A woman injecting heroin on the streets of Vancouver. Photo: Canada/Flickr
Marte Mjøs Persen, the leader of the Labour party in the city, said that she and her colleagues had been impressed by the success of decriminalization in Portugal, where deaths from overdose have dropped sharply.
"We see that there have been some really good results from this, particularly in Portugal.
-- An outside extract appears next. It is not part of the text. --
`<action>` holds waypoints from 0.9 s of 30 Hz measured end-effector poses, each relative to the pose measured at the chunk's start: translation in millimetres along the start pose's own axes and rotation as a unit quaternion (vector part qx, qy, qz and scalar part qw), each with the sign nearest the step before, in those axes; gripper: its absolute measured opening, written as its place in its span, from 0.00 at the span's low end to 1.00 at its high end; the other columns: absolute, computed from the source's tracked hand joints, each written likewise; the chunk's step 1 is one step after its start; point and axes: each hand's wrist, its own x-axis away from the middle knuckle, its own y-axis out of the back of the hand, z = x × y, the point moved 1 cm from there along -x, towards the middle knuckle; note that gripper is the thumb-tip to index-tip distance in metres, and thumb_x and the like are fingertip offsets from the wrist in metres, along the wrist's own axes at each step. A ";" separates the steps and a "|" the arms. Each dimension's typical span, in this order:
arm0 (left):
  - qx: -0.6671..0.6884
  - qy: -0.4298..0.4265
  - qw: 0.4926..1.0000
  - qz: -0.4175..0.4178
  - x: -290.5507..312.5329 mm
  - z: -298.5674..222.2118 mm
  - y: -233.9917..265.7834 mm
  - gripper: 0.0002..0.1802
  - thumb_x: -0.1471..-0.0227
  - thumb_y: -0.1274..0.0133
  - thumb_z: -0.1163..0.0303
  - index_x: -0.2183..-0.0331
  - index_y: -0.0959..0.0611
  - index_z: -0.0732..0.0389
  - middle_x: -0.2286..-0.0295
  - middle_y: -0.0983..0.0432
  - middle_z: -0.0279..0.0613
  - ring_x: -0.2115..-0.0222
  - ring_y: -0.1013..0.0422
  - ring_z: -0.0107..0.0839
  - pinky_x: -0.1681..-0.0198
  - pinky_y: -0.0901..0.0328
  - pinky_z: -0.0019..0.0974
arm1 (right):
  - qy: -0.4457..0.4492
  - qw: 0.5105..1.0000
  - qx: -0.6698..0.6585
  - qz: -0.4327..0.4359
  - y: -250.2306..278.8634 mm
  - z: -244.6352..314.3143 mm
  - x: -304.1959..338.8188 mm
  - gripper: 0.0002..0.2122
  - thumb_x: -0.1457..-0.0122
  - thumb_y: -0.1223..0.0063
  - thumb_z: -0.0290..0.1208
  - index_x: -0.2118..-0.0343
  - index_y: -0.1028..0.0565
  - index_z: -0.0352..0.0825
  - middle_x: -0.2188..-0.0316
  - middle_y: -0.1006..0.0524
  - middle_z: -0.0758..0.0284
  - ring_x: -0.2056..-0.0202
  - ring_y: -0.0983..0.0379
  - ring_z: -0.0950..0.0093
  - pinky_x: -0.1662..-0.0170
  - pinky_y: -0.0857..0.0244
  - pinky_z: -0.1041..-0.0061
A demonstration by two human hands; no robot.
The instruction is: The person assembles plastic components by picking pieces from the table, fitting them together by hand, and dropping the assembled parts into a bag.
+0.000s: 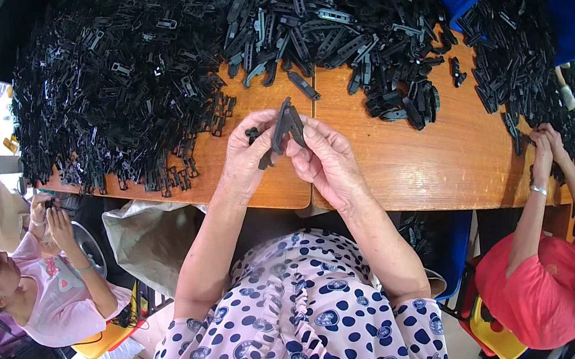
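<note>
Over the front part of the table, my left hand (245,154) and my right hand (334,163) are close together. A long black plastic piece (282,126) stands upright in the left fingers, and a second black plastic piece (297,130) slants down into the right fingers. The two pieces meet at the top like an upside-down V; whether they are joined I cannot tell. A small dark part (252,133) also shows at my left fingers. Just beyond my hands lies a loose black strip (304,85).
Heaps of small black frames (115,77) and long black strips (328,17) cover much of the wooden table (396,159). A blue bin (571,29) stands far right. One person in red (537,287) works at the right, another in pink (70,295) at the lower left.
</note>
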 end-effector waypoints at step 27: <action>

We do not see the point of forcing heavily dependent users into prison, and would rather replace punishment with rehabilitation," she said.
"The debate around drugs policy has been characterized by too much moralizing and an insufficiently scientific approach," she said.
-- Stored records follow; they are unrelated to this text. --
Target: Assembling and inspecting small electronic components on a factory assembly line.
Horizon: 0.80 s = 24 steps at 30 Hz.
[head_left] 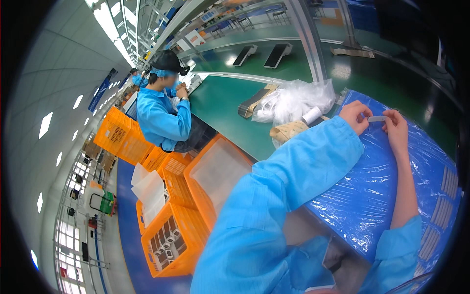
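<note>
A small pale grey strip point(376, 118) is held level between my two hands, above a blue work surface wrapped in clear, shiny film point(362, 196). My left hand point(356, 116) pinches its left end with closed fingertips. On the other end, the thumb and fingertips of my right hand point(396, 130) close in a pinch. Several similar pale strips point(442, 211) lie in neat rows along the right side of the blue surface. What is printed or formed on the strip is too small to make out.
Left of my hands, crumpled clear plastic bags point(298, 100), a brown paper roll point(288, 131) and a dark banded strip point(249, 105) lie on the green bench point(220, 100). Orange crates point(178, 255) stand at lower left. A co-worker in blue point(159, 115) works farther along the bench.
</note>
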Available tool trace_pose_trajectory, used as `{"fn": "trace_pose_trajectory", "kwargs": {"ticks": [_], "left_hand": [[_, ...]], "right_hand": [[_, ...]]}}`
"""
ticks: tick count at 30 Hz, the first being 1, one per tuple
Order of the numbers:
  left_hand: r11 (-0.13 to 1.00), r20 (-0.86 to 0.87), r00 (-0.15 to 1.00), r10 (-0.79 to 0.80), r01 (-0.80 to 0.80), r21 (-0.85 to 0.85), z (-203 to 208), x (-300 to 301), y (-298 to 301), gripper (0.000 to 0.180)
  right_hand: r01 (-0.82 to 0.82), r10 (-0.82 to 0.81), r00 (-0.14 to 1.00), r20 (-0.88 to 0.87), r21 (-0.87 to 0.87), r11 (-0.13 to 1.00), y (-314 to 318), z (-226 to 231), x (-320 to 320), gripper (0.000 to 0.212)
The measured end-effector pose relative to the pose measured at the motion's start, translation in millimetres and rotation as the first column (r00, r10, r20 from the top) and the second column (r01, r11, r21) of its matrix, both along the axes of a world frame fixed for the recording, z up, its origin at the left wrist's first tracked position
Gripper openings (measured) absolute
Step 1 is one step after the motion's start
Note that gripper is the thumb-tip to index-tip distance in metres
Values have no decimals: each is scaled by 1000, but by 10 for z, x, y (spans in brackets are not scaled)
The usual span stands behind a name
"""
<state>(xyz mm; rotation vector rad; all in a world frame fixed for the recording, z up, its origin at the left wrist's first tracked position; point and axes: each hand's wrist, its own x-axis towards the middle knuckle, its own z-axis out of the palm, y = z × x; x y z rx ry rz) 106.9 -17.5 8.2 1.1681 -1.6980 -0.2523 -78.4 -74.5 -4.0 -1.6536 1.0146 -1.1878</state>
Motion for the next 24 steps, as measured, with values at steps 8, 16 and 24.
{"fn": "trace_pose_trajectory", "kwargs": {"ticks": [8, 16, 24], "left_hand": [[999, 80, 996, 47, -45, -24, -260, -56, -174, 17], [990, 236, 966, -107, 81, 117, -310, 145, -242, 21], [975, 221, 952, -212, 192, 108, -173, -93, 14, 26]], "right_hand": [[188, -206, 973, -105, -157, 969, 91, -54, 48, 18], [194, -188, 981, 49, -176, 965, 62, -21, 77, 18], [218, -226, 974, -7, -226, 949, 120, -94, 70, 9]]}}
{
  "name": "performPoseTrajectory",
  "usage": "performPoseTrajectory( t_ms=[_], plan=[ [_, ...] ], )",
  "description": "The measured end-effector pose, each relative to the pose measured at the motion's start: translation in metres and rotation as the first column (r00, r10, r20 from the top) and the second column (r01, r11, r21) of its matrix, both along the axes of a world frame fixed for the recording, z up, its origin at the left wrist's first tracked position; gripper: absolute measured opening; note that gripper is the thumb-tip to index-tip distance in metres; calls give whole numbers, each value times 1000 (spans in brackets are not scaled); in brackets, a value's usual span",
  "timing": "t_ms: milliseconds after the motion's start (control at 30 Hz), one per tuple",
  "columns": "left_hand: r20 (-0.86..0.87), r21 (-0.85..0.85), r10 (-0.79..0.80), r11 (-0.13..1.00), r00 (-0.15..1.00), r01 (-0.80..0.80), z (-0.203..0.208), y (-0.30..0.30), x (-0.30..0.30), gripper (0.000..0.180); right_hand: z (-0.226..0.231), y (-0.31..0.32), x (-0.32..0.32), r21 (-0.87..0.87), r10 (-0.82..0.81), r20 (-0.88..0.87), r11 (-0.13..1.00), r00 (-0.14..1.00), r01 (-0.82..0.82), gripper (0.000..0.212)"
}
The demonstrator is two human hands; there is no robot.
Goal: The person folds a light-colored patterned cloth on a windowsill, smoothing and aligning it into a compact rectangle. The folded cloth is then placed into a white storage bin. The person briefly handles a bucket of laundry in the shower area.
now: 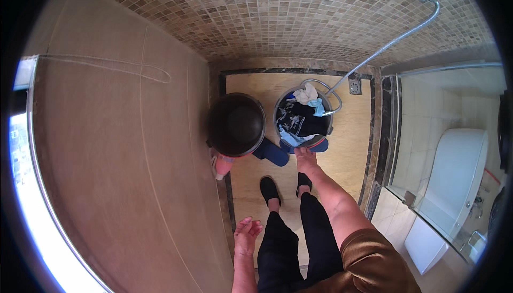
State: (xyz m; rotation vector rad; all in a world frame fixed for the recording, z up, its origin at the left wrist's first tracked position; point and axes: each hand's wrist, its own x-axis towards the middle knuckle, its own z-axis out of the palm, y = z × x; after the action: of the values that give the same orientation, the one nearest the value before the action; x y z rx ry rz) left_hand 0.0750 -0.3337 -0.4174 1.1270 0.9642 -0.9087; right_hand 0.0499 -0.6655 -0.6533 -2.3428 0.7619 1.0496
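A bucket [329, 112] full of wet-looking laundry stands on the floor ahead of me. My right hand [306, 159] reaches down to its near rim, fingers closed at the edge; their tips are partly hidden. Inside the bucket lie a black printed cloth [299, 120], a light blue cloth [293, 138] and a beige cloth [305, 94]. A metal shower hose [382, 51] runs from the wall, its end lying over the bucket's right side. My left hand [247, 235] hangs low on the left, fingers loosely curled and apart, with nothing in it.
A dark bucket [261, 112] with nothing visible inside stands left of the laundry bucket. Blue slippers [275, 154] lie between and behind the buckets, beside a pink object [222, 166] at the left wall. A floor drain [355, 86] is at the far right; a glass panel [427, 215] bounds the right.
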Motion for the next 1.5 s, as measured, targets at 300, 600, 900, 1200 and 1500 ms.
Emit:
performPoseTrajectory(
  t_ms=[300, 600, 900, 1200, 1500],
  plan=[
    [24, 18, -137, 991, 990, 136, -13, -31, 10, 14, -15, 4, -10, -112, -14, 292, 993, 956, 48, 58],
    [16, -51, -228, 972, 974, 228, -44, -86, 26, 14, -5, -24, 2, -92, -5, 332, 995, 943, 38, 31],
    [36, -75, -297, 951, 954, 299, -48, -139, 29, 16, -5, -26, -20, -130, 76, 408, 991, 910, -25, 34],
    [14, -66, -336, 939, 942, 337, -50, -148, 27, 17, 9, -62, 5, 313, -423, 472, 901, 774, 301, 13],
    [23, -53, -322, 945, 946, 323, -67, -147, 36, 16, 70, -120, 46, 383, -598, 504, 801, 623, 459, 21]
  ],
)
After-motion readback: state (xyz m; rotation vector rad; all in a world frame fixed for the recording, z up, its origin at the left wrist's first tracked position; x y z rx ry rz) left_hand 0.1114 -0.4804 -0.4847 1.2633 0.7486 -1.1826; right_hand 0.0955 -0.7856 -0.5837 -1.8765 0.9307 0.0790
The party adopted the new policy at a meeting over the weekend.
Bergen, Norway's second largest city, has long faced problems with heroin addiction, with users long buying and using drugs openly in parts of Nygårdsparken in the city centre.
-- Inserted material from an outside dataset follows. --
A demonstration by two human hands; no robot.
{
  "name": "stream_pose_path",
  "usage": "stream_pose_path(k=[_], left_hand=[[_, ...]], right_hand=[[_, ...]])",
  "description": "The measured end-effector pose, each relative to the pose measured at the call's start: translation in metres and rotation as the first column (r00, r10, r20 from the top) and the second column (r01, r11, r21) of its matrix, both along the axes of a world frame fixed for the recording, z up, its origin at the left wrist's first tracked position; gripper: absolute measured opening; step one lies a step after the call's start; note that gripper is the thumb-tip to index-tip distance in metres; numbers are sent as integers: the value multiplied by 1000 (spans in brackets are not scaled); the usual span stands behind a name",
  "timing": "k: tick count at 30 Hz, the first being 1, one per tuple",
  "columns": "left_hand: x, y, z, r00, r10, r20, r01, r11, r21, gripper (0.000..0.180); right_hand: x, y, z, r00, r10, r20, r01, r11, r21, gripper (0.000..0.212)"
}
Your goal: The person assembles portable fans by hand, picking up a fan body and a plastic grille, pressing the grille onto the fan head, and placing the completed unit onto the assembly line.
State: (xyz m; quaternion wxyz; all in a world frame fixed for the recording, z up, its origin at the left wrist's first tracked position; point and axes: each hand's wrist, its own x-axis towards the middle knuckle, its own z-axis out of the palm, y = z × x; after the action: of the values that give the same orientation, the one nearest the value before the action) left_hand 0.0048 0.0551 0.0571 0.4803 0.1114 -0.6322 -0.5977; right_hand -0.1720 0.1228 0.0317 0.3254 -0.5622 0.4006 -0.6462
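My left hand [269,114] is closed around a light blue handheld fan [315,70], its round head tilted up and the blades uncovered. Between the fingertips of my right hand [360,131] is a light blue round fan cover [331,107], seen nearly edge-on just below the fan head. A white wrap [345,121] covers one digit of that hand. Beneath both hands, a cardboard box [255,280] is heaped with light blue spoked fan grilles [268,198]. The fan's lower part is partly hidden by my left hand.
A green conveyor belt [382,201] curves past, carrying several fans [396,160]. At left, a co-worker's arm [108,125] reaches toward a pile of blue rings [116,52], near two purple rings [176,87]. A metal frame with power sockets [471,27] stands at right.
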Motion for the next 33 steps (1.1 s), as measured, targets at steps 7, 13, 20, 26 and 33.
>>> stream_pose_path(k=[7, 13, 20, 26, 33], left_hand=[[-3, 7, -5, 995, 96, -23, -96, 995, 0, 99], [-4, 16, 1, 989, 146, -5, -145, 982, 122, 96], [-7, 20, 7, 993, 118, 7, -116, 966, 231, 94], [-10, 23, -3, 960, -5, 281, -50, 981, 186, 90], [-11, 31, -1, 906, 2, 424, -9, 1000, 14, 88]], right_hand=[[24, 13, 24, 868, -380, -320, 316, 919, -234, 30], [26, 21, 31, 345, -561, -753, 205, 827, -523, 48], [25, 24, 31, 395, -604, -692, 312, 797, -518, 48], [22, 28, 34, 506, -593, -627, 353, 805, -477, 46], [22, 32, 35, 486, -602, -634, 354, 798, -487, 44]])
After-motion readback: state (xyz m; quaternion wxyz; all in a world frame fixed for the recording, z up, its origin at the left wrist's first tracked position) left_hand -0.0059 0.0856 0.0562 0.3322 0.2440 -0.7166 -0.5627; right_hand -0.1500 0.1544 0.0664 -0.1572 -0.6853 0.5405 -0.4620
There are few signs, however, that the party's national leadership are behind the new policy, with the party's justice spokesperson Hadi Tajik stressing that she believed in keeping drugs illegal.
Mjøs, however, pointed out that the Bergen party had in the past driven new ideas which later became national party policy.
"We know that Bergen Labor has pushed ahead in a number of cases, and drugs policy is an example of this," she said. "We see that the more we talk about it, the more interested people are. The decision is made on knowledge and science, and I believe that Labour will come with us."
A few weeks ago, the actor and Labour party member Kristoffer Joner proposed decriminalizing marijuana use and possession at the party's annual conference in Stavanger.